Israel vs. Hamas 2.0: when the fighting stopped on the street, it exploded online

The Prussian general von Clausewitz said that war is the continuation of politics by other means. The same appears to be true of cyberwar — and that’s actually what happened in the recent Israel-Hamas conflict.

Because just as the ceasefire was being signed and the rockets and planes stopped flying, all digital hell broke loose online as electronic hacking attacks exploded 2500 percent.

“When the war stopped in the physical world is when it really started in the electronic world,” CloudFlare chief executive Matthew Prince told me today. “It was really stunning —  we saw a huge spike in attacks starting Nov. 21.”

CloudFlare, a content delivery network and a lot more, runs an incredible three to five percent of the internet. It’s growing 20 percent monthly, and adding 3000 customers a day. When you manage traffic that big, you see a lot of what’s going on. Which is exactly how CloudFlare was able to spot that, almost at the same time fighting between Hamas and Israel was settling down in the streets, it spiked a massive 25 times online.

Six days before the ceasefire was negotiated, Anonymous — a CloudFlare customer — announced its attacks on Israeli websites. But beyond a little spike in malignant traffic on November 18 and 19, little happened … apparently.

What did happen, behind the scenes, is that many prominent Israeli and Palestinian sites loaded up on protection — from CloudFlare. The Israeli Army, which had recently gamified its blog, became a client. In nearby Egypt, the Muslim Brotherhood (the ruling party of the country) became a client.

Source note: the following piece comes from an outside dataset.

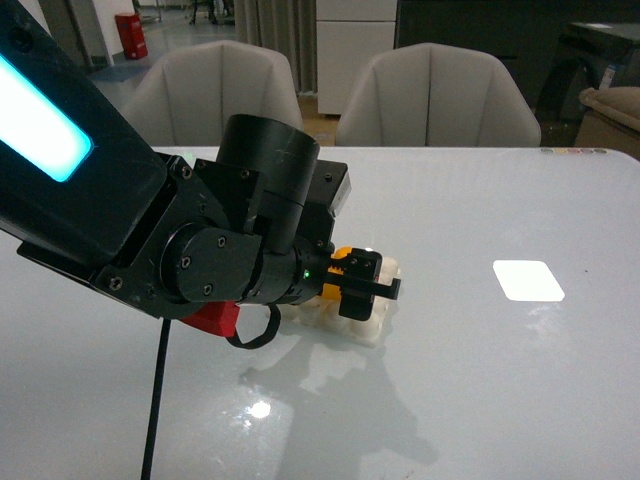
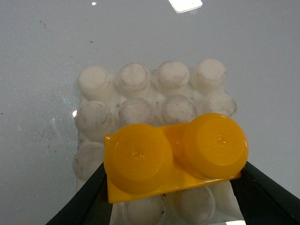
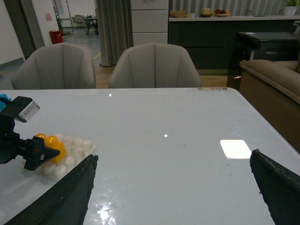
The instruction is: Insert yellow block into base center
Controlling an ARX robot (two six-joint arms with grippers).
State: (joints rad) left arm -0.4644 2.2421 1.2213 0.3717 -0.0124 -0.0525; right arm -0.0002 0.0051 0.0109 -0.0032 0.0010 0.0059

“We try very, very hard not to take political positions and we try very very hard not to take side,” Prince told me. “We’re not selling bullets, we’re selling flack jackets.”

So as disruptive and destructive traffic to both Palestinian and Israeli sites escalated and crescendoed CloudFlare saw the attacks from botnets, DNS reflection hacks, and voluntary botnets organized by Anonymous. The more, the better, in a sense.

“Any time one of the sites on CloudFlare gets attacked, we learn and get better and all our sites get more protected,” Prince said. “So actually, Israeli sites were protecting Palestinian sites, and vice versa.”

In other words, CloudFlare is the digital United Nations. Which seems to be appropriate.